Пимм выглядел так, словно находился между Сциллой и Харибдой.
— Джорджи, немедленно избавьтесь от этих бумаг, — приказал Колин. — Если они поймают вас с ними…
Джорджи отмахнулась:
— Они в безопасности. Поверьте мне, никто не станет искать их там, где я их спрятала. — Она опять взглянула на Пимма: — Так как же?
Он глубоко вздохнул.
— Ваше слово, мадам, поклянитесь памятью своих родителей, что вы никогда не разгласите того, что я вам сообщу.
Она кивнула и наклонилась вперед. Пимм сложил ладони рупором и принялся шептать ей на ухо. Через несколько минут тихого совещания они отступили друг от друга и обменялись рукопожатием.

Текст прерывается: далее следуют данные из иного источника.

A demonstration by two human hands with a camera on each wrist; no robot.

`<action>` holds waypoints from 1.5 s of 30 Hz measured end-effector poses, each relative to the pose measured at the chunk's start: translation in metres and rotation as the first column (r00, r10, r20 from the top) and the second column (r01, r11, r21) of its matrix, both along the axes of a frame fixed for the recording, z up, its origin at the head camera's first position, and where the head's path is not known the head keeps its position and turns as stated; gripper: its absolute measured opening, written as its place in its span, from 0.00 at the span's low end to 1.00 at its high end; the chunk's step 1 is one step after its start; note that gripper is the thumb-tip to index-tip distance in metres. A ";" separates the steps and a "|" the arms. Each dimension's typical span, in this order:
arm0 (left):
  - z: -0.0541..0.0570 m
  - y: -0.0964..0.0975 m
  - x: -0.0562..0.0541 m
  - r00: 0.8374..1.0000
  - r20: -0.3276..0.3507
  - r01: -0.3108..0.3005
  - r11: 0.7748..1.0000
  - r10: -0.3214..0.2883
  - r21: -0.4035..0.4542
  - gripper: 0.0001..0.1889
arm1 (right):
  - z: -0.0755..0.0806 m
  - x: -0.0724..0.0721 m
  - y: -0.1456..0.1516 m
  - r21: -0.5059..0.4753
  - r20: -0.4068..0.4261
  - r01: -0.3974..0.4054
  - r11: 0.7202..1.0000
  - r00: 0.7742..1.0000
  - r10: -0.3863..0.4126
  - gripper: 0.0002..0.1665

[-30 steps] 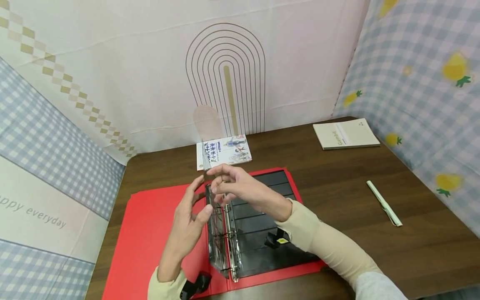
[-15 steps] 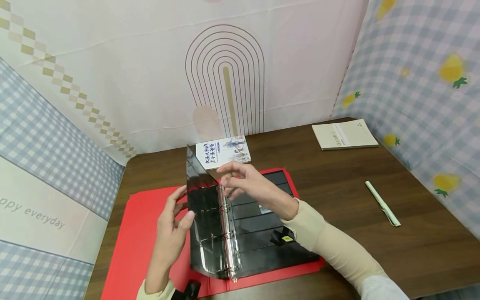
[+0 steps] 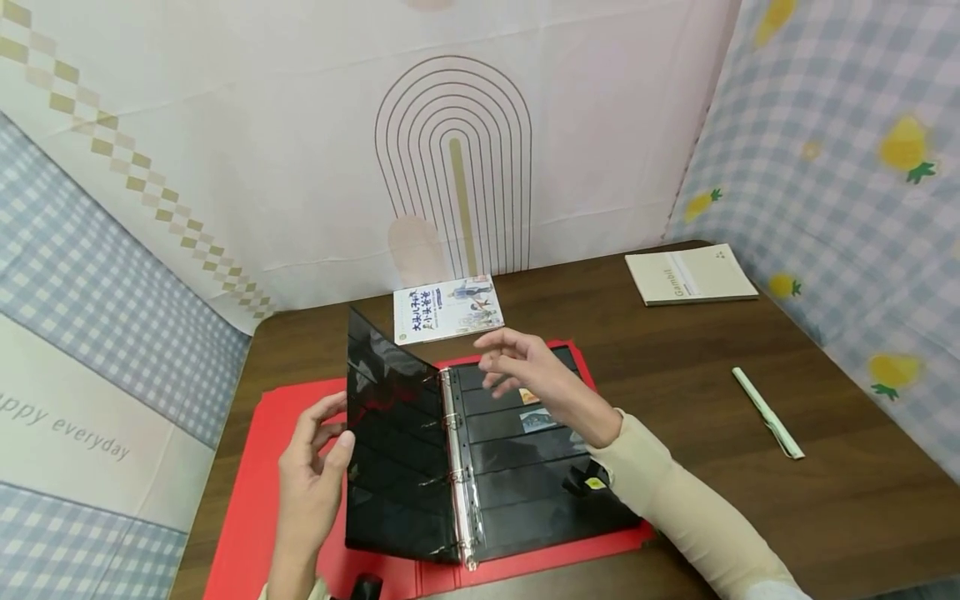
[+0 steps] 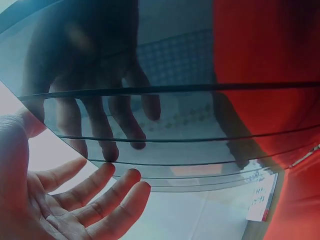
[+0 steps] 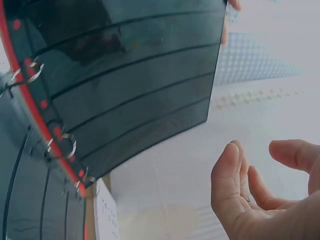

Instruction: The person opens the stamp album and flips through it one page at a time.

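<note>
A red ring binder (image 3: 300, 450) lies open on the table with black pocket pages. One black page (image 3: 397, 450) stands tilted up on the left of the metal rings (image 3: 455, 458). My left hand (image 3: 311, 467) is at that page's outer edge, its fingers spread and only slightly bent against the back face in the left wrist view. My right hand (image 3: 536, 371) hovers over the right-hand page (image 3: 525, 467), fingers loosely bent, holding nothing. Small stamp-like pictures (image 3: 537, 420) sit in that page's pockets, partly hidden by the right arm.
Behind the binder lies a white illustrated book (image 3: 447, 309). A cream notebook (image 3: 691, 274) is at the back right, and a pale green pen (image 3: 767, 412) lies on the right of the brown table (image 3: 637, 358). Patterned cloth (image 3: 315, 167) hangs around the table.
The black page has swung left over the rings, my left hand moving left with it. My right hand has moved right, away from the page, uncovering the small pictures.
</note>
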State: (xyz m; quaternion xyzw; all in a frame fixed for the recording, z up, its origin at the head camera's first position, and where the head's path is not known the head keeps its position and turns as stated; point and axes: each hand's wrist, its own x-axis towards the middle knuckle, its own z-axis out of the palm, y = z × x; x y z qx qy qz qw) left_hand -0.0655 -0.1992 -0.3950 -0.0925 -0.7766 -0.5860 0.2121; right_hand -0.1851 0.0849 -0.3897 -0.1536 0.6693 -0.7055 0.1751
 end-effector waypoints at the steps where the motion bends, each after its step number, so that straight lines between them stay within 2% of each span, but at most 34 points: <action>1: -0.001 -0.001 0.001 1.000 -0.004 -0.001 1.000 0.001 0.009 0.22 | -0.002 -0.001 0.002 0.011 0.000 0.012 1.000 1.000 -0.012 0.19; 6: -0.005 -0.009 0.004 1.000 -0.020 -0.019 0.999 0.020 0.033 0.20 | -0.013 -0.007 0.014 0.055 -0.008 0.068 0.996 0.998 -0.067 0.19; 11: -0.008 -0.018 0.008 0.998 0.001 -0.060 0.998 0.060 -0.012 0.19 | -0.022 -0.013 0.025 0.092 -0.048 0.092 0.992 0.995 -0.087 0.20; 16: -0.008 -0.027 0.015 0.984 0.096 -0.147 0.987 0.153 -0.067 0.21 | -0.030 -0.019 0.034 0.134 -0.092 0.090 0.987 0.993 -0.078 0.20; 19: -0.009 -0.032 0.018 0.971 0.149 -0.171 0.980 0.185 -0.101 0.21 | -0.033 -0.022 0.038 0.169 -0.127 0.079 0.982 0.990 -0.057 0.19; 25: -0.018 -0.046 0.023 0.959 0.211 -0.154 0.973 0.189 -0.171 0.21 | -0.037 -0.026 0.046 0.251 -0.203 0.076 0.965 0.979 -0.024 0.20; 28: -0.023 -0.053 0.024 0.957 0.232 -0.132 0.975 0.172 -0.177 0.21 | -0.041 -0.030 0.051 0.304 -0.236 0.071 0.950 0.972 0.002 0.22; 34: -0.029 -0.064 0.024 0.958 0.257 -0.091 0.986 0.126 -0.143 0.21 | -0.051 -0.039 0.061 0.389 -0.262 0.019 0.921 0.961 0.091 0.30; 37: -0.032 -0.068 0.024 0.959 0.270 -0.069 0.994 0.091 -0.090 0.21 | -0.054 -0.041 0.064 0.432 -0.273 -0.002 0.902 0.953 0.133 0.33; 39: -0.035 -0.071 0.025 0.955 0.280 -0.068 0.992 0.095 -0.103 0.20 | -0.056 -0.042 0.066 0.462 -0.277 -0.015 0.887 0.948 0.160 0.36; 41: -0.037 -0.075 0.026 0.946 0.306 -0.064 0.988 0.104 -0.138 0.21 | -0.059 -0.043 0.068 0.488 -0.275 -0.032 0.872 0.943 0.188 0.38; 45: -0.039 -0.080 0.028 0.912 0.381 -0.061 0.970 0.149 -0.234 0.24 | -0.064 -0.045 0.070 0.542 -0.245 -0.075 0.837 0.938 0.243 0.45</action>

— Пропорции — очень точные, — предупредил ее Пимм. — И не переборщите, иначе это снадобье может взорваться.
Колин застонал. Джорджи и взрывчатые вещества? Он мог уже сейчас готовиться к взрыву.
— А если я добавлю его в бренди… — начала она.
— Бренди? — Пимм покачал головой. — Оно сделает это средство менее действенным. И не могу гарантировать, каков будет эффект в смеси с алкоголем. Это может иметь губительные последствия.
— Похоже, задаром пропадет хорошее бренди, — проворчал Ливетт.
Колин прислонился лбом к решетке.
— Джорджи, я хочу, чтобы вы хорошенько подумали.
— Не могу. Не сейчас. — Она приблизила к нему лицо. — Прошлой ночью Мандевилл был на борту «Сибариса».
— Да, знаю. Рейф сказал мне. Вот почему вы не должны делать это. Если он заподозрит вас в чем-то — хотя бы в чем-то! — вы не будете в безопасности.